By Open Democracy and Dawn Paley.
“This is a policy of the government: to clear us off the territory that is ours, as campesinos and indigenous peoples, because there are many indigenous communities who have their lands taken away by war, by the terror that they instill in the communities to remove us from our territory so that they can come and extract natural resources” – Fernando Roa, farmer and vice president of Santo Domingo’s communal action council.
openDemocracy: The way we talk about the ‘war on drugs’ seems to extend from endless debates around prohibition and decriminalisation in policy circles, all the way down to the lurid stories of narcos and cartel violence, which fill the shelves of airport bookshops. But Fernando Roa suggests that there is another, deeper dynamic at play here – what’s the story we are missing out?
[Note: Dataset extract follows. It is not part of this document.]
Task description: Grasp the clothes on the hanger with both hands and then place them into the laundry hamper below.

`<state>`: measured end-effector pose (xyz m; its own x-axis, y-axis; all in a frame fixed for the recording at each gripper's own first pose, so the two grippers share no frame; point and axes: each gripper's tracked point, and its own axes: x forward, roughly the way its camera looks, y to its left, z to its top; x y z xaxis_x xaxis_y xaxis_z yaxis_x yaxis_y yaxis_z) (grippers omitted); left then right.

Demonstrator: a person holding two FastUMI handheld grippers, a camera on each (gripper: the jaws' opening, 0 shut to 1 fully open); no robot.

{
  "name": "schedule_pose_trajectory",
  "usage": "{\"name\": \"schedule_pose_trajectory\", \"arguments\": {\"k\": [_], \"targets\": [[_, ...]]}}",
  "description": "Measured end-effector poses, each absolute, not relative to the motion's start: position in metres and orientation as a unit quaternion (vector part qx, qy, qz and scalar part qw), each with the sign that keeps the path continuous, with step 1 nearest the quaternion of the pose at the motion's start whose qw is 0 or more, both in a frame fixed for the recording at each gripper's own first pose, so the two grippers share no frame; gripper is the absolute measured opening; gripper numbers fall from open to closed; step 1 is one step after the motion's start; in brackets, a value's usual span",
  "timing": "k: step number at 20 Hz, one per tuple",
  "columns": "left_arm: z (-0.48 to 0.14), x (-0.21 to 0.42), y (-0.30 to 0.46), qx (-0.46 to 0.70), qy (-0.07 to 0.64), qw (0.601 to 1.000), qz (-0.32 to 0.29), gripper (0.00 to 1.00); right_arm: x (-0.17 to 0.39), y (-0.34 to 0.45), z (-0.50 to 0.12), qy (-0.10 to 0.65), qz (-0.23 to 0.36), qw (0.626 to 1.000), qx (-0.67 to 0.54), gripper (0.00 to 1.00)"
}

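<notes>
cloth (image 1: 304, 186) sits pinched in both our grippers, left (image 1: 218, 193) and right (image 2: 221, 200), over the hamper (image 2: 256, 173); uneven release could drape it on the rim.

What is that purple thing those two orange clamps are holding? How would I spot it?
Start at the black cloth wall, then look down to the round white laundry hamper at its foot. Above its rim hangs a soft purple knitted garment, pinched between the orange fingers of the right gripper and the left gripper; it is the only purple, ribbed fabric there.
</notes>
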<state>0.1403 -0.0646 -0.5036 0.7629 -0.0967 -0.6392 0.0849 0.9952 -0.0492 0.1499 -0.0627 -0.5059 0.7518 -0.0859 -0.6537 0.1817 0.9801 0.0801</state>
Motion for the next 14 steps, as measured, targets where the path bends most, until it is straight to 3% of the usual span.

Dawn Paley: My book Drug War Capitalism proposes a break with official discourse on the US-backed drug wars in Mexico, central America and Colombia. I interviewed Fernando Roa and others from his community in Arauca, Colombia, in early 2014. In the book, voices like theirs are brought to life and contrast with a narrative that some of us are more familiar with – the official version of the war on drugs. My aim was to try and formulate a people-centred critique of the US-backed war on drugs, which locates this war in the broader context of capitalism and US hegemony in the hemisphere.